Polly Toynbee’s contribution is a variation on an increasingly standard line on the Blairite front. First of all, no one wants "regime change", merely a "wind change". Or, as Martin Kettle argued so unpersuasively yesterday, a "different kind of Blair" . ("It requires a subtle and unpartisan brain to make sense of many of the contours of last week's elections," he told us. The self-congratulation of liberals is rarely this pronounced). "More of the same will not do", Toynbee sternly lectures, before offering her suggestion as to what the Prime Minister must do, and what he must never do ever again. First, he’s got to stop talking about "radical reform" of the public services – not because the reforms in question are crackpot schemes inherited from the Tories, much derided by New Labour in opposition, but because it gives the impression that there is something radically wrong, in need of reform: "The truth is good and getting better by the month. So why can’t Blair get it out there?" Because you’re talking bollocks, Polly.
Blair, says Polly, should cease talking about ‘choice’ and ‘personalisation’ as if the NHS and schools were consumerist institutions. Instead, the message should be reiterated – Labour is for public services, the Tories are for privatisation, outsourcing etc. This would be a more impressive point if Labour was actually opposed to privatisation, outsourcing etc., but it no longer is. Toynbee’s next recommendation is that the feud between No 10 and No 11 end forthwith. No more briefing and backstabbing, no more Mandelson hovering about in the dank corridors of Millbank and Whitehall. Stop pissing off core voters and big up the respect to all the schools and hospitals for the improving results that we are seeing. Make some kind of visionary promise to wet the electoral palate. Something distinctly juicy and red-blooded and Labour.
And that exhausts her analysis. The problem for the liberal critics, as so often, is with the presentation and not the substance. Criticism which transcends these boundaries is immoderate, redolent of awkward squad mischief. Why, if only the Prime Minister would stop under-selling his achievements! But Toynbee would have to be slightly adrift from reality not to realise that every piece of election literature, and every announcement from New Labour about hospitals and schools has some enormous puff about the latest figures from Ofsted or whomever.
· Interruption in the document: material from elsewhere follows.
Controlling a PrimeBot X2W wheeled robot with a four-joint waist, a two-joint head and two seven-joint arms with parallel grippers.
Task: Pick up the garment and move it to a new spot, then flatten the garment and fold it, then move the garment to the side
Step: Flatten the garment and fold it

It isn’t that the Prime Minister is under-selling himself, it is that no one will buy. Why? Because, once again, we want public services and he wants PFI schemes and he just doesn’t listen. We want a publicly owned railway and tube system, and he doesn’t. We want better union rights, and he doesn’t. We want a more meliorative foreign policy, and he doesn’t. We want redistribution of wealth, pensions linked to earnings, less indirect tax on the poor and more direct tax on the rich – and he doesn’t. The values of Tony Blair are not those of the electorate, a reality he has been spared by the absence of a reasonable alternative. He thought he had us over a barrel; he thought that we would have to vote for him or else the Tories would return. Tough lesson from these elections? People are no longer accepting this kind of emotional blackmail. The Labour Party has surrendered its quiddity, so the unions are beginning to reclaim their quids. And we are reclaiming our votes.
The liberals mewling about language and presentation are merely preserving face as the body politic decomposes.